A review of the empirical evidence of the healthcare benefits of personal health records.
Yearb Med Inform
OBJECTIVES: This literature review sought to identify the established evidence of the health and healthcare benefits (or harms) from the use of electronic personal health records (PHRs) and PHR systems. METHODS: The definition of a PHR published in ISO 14292 was used to scope this review and the search strategy. Publications were included if the introduction of a PHR was the primary intervention, and if its evaluation met one of the Cochrane EPOC Group criteria.

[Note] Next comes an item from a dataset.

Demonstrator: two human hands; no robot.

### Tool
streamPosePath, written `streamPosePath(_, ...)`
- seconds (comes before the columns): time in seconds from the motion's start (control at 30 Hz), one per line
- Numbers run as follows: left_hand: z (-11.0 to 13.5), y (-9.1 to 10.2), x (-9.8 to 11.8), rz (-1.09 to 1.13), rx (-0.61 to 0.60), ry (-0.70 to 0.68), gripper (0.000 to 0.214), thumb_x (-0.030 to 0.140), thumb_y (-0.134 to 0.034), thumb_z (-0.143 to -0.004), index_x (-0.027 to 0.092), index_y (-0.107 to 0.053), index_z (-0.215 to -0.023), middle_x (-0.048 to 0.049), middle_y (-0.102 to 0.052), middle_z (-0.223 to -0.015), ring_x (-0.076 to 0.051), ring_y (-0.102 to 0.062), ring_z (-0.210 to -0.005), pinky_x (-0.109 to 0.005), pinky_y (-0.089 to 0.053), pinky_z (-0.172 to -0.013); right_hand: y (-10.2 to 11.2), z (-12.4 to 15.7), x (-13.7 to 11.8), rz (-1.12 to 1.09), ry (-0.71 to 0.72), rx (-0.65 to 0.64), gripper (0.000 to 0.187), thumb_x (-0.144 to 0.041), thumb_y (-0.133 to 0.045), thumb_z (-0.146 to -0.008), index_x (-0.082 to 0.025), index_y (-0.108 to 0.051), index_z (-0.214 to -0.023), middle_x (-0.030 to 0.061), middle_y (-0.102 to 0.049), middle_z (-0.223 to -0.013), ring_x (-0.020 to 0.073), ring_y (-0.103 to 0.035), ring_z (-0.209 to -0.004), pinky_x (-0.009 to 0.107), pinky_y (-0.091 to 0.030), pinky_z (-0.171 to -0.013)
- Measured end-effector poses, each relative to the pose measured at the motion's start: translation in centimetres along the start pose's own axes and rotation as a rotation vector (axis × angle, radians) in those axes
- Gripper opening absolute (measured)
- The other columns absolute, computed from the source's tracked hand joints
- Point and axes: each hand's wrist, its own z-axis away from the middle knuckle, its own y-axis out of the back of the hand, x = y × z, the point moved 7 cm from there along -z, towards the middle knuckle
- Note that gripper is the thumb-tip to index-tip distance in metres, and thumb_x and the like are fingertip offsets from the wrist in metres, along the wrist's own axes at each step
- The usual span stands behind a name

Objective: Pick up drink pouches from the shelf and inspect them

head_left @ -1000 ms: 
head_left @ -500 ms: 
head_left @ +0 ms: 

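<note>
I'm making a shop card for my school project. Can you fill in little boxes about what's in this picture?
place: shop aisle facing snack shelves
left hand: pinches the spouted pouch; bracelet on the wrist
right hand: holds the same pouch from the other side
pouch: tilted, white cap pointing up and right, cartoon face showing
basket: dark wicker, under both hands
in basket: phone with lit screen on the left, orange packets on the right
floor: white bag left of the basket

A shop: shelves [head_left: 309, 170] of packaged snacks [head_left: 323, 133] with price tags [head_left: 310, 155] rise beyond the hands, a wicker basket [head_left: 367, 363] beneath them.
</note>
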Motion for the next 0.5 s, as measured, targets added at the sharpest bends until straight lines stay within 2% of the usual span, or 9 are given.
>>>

Studies were excluded if they only reported the design or basic user acceptance of a PHR system without an assessment of its impact on individuals and/or their health care. The impacts were classified according to the six aims of 21st-century health care defined by the US Institute of Medicine. RESULTS: Searches were conducted in PubMed in December 2012. Out of 741 papers that met our initial search criteria, 31 were retained after title and abstract screening. After full paper review 5 studies were found to report original evidence of impact. Of these, three reported beneficial impacts on effectiveness, one on patient centredness, and one study reported impact on both aims. No harmful effects were reported. CONCLUSIONS: Although this literature review did identify some evidenced benefits from the use of PHRs and systems, our main observation is that there are very few studies published that seek to formally evaluate impact. The majority of publications we screened documented designs or basic user acceptance. Further investment in evaluation is needed to inform the evolution of this field.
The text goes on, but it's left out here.